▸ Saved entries
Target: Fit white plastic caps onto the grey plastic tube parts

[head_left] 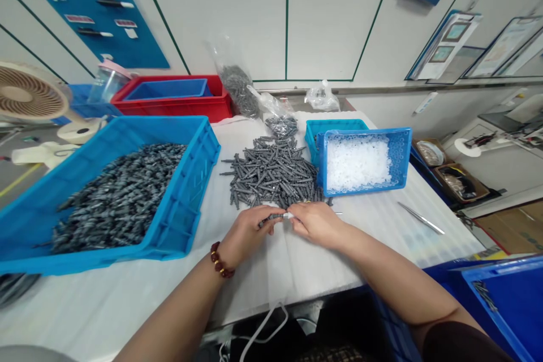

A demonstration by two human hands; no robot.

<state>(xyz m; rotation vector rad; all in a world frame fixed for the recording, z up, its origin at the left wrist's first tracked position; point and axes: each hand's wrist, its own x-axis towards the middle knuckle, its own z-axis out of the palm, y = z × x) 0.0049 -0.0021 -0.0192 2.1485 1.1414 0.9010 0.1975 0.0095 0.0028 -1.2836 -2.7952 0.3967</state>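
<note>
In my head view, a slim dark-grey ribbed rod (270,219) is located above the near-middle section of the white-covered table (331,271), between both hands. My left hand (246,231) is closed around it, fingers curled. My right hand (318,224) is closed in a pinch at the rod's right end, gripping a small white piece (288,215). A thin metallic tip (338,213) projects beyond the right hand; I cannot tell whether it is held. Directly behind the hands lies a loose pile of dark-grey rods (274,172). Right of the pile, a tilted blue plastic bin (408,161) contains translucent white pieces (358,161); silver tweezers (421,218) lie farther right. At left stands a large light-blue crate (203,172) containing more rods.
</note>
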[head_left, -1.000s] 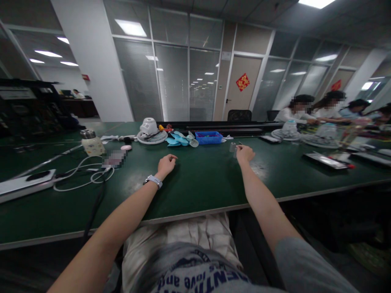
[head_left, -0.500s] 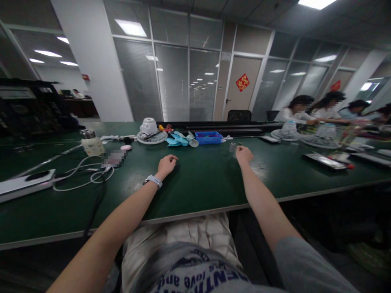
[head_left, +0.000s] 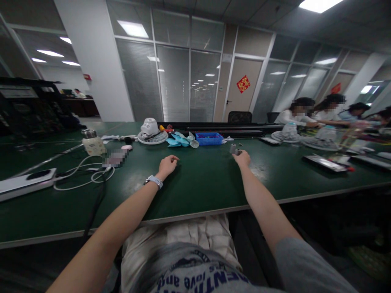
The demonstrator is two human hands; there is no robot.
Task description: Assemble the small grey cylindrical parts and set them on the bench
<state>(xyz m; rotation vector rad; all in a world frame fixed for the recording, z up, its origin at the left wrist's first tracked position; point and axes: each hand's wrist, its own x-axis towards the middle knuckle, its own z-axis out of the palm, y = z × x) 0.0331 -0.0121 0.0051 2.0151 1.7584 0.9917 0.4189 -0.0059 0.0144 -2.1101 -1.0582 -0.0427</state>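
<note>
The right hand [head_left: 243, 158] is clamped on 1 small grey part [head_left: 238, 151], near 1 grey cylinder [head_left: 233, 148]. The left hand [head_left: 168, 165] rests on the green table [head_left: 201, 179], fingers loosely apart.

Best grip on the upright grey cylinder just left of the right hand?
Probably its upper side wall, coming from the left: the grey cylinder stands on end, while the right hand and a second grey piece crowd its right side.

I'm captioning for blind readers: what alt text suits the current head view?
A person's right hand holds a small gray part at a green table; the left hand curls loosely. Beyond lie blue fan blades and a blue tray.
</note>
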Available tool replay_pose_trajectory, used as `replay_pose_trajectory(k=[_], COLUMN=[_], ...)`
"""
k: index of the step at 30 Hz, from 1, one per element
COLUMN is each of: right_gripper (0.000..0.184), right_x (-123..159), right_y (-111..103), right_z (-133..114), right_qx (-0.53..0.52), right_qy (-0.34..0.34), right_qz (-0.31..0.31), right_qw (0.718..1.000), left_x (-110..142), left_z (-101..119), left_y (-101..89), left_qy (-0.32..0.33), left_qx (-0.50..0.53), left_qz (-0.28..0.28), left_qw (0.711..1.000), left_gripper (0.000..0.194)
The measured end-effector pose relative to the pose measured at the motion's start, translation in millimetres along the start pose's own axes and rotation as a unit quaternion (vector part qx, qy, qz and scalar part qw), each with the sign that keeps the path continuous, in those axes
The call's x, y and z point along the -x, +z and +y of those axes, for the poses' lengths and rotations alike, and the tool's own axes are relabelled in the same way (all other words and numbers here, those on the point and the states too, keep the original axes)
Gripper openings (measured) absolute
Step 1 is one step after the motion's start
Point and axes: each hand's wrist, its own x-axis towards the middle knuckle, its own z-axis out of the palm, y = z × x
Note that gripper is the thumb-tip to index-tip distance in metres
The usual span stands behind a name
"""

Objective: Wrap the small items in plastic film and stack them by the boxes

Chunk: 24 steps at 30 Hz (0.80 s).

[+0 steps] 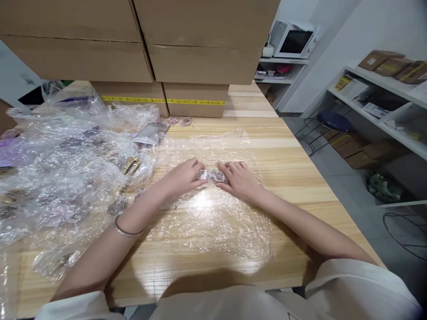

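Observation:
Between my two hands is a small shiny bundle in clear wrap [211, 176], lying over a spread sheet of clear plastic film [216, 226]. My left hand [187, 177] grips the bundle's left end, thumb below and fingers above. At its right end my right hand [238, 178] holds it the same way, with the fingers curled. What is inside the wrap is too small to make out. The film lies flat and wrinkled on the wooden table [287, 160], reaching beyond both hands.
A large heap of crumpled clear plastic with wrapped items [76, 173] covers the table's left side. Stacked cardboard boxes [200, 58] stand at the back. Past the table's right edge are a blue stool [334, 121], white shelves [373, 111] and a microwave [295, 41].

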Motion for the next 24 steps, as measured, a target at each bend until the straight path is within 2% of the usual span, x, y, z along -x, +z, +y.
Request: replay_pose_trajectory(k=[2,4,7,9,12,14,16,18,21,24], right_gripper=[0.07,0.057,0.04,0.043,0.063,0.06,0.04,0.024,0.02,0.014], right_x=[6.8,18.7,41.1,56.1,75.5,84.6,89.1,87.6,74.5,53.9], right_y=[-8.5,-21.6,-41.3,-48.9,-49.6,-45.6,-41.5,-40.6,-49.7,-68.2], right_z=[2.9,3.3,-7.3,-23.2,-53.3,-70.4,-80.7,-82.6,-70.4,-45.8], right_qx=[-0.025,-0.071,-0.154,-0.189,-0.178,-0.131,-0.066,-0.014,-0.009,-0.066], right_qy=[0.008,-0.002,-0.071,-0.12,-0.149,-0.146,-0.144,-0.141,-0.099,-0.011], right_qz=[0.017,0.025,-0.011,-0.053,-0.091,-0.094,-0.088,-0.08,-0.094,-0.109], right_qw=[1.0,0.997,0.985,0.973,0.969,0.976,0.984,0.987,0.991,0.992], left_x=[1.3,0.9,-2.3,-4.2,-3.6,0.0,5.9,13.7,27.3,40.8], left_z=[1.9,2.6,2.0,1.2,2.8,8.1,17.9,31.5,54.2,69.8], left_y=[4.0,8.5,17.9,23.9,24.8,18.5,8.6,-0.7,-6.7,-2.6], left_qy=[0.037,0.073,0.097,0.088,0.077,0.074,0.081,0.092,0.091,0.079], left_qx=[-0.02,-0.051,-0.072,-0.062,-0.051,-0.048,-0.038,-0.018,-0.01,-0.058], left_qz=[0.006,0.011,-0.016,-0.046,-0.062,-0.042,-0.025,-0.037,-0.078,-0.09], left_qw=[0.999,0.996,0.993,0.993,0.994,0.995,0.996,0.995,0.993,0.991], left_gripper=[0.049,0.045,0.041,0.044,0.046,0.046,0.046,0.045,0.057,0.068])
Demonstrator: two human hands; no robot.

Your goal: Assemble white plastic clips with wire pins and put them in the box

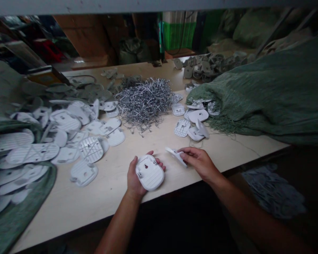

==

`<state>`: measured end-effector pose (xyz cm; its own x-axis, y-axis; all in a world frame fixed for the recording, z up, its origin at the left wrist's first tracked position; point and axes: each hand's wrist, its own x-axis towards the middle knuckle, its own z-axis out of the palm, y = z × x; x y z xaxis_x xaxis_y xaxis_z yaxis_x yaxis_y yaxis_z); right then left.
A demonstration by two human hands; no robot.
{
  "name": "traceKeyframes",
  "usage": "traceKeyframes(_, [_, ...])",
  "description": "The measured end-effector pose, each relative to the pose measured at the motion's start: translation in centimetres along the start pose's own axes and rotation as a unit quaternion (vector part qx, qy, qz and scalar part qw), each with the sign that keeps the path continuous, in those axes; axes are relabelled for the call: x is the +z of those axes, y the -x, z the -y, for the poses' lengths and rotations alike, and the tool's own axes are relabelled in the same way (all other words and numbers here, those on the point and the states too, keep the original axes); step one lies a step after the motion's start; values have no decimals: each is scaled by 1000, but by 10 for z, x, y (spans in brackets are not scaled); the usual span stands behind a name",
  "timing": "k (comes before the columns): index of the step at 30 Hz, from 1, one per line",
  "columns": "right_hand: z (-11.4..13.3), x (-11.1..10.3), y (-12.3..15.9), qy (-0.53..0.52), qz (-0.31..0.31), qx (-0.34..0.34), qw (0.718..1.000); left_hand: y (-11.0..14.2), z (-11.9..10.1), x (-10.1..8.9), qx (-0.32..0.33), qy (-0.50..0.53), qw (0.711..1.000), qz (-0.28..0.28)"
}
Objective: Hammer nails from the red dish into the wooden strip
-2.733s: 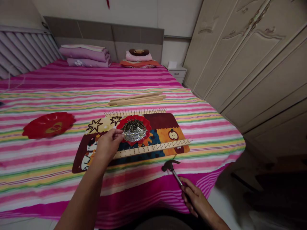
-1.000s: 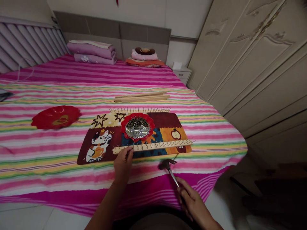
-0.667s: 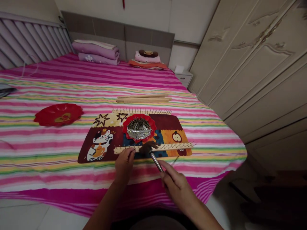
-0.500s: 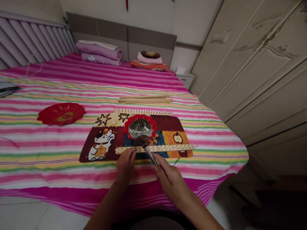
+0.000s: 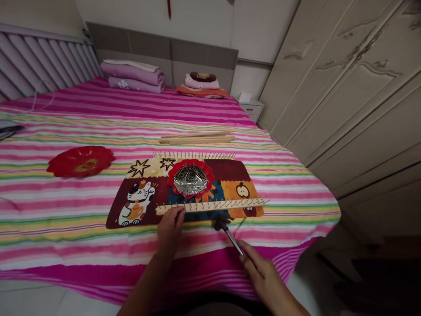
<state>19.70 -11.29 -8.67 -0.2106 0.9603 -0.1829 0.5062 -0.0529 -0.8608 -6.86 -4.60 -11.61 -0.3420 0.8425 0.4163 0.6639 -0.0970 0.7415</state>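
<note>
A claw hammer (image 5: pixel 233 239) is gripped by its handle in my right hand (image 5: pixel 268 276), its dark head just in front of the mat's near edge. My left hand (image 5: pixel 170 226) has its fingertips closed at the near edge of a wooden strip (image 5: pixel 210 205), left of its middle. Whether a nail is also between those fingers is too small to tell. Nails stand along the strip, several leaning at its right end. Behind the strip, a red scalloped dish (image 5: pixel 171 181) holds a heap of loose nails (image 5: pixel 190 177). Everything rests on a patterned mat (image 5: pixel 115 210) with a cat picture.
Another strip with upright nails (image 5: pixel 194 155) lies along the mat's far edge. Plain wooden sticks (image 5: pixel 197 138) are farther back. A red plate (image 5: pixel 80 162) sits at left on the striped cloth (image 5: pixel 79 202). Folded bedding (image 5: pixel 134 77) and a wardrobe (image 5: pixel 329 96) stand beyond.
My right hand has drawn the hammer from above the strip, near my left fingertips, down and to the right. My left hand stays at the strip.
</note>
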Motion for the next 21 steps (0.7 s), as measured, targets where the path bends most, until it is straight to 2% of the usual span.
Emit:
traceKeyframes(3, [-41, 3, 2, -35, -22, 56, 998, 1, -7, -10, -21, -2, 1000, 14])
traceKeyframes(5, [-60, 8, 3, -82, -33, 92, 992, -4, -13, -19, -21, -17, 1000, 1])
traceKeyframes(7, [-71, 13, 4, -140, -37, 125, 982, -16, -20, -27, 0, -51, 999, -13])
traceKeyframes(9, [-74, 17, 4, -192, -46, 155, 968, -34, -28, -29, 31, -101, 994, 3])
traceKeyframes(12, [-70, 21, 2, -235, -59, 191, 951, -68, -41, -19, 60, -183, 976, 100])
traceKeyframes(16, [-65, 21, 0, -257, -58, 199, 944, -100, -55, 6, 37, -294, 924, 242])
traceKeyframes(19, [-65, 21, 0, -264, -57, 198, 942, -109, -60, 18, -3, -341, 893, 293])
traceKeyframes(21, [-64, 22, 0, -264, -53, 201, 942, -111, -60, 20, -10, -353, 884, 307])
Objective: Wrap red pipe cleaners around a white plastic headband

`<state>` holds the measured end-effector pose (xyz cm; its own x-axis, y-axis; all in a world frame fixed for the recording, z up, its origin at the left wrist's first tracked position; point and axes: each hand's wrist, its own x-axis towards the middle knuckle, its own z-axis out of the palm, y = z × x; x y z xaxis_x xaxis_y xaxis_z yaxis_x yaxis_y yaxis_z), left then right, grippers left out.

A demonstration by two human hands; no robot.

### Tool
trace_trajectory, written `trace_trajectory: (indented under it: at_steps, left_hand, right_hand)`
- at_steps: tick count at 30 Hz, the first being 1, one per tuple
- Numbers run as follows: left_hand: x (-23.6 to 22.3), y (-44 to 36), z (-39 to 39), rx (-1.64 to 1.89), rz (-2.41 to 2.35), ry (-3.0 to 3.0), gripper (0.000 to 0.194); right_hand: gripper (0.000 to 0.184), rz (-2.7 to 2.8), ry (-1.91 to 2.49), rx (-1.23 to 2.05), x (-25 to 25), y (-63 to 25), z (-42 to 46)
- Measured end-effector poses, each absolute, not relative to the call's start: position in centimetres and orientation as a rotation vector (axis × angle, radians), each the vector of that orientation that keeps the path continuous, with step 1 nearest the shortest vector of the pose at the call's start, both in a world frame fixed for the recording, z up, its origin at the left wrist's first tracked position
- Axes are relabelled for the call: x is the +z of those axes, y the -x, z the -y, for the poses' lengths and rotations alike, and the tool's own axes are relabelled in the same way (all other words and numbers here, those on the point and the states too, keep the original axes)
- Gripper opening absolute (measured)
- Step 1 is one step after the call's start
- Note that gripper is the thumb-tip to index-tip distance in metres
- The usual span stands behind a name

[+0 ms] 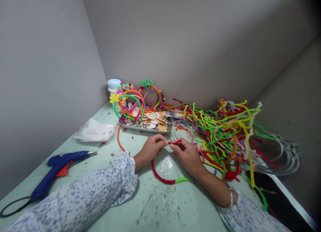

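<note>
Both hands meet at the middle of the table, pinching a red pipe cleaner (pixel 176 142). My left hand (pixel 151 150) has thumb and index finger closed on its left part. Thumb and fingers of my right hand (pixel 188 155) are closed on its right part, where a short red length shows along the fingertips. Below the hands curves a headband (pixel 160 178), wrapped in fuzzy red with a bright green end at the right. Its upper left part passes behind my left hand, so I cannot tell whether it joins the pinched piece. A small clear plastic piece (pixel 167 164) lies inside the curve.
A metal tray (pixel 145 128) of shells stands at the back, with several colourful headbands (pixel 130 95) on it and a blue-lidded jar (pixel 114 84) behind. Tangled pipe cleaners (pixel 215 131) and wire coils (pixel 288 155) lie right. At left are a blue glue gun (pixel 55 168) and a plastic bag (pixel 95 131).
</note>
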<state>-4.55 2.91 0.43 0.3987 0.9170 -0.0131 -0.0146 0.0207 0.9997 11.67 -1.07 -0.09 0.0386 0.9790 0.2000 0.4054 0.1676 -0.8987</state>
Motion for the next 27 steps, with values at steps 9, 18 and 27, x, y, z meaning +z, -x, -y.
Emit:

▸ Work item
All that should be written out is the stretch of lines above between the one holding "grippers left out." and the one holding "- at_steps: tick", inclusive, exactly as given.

▸ Exercise output
`<state>` holds the measured end-effector pose (xyz cm; its own x-axis, y-axis; all in a world frame fixed for the recording, z up, its origin at the left wrist's first tracked position; point and axes: each hand's wrist, its own x-axis towards the middle knuckle, its own z-axis out of the palm, y = z × x; x y z xaxis_x xaxis_y xaxis_z yaxis_x yaxis_y yaxis_z), left then right, grippers left out.

A demonstration by two human hands; no robot.

### Tool
trace_trajectory, written `trace_trajectory: (indented under it: at_steps, left_hand, right_hand)`
- at_steps: tick count at 30 Hz, the first being 1, one per tuple

That was the complete answer.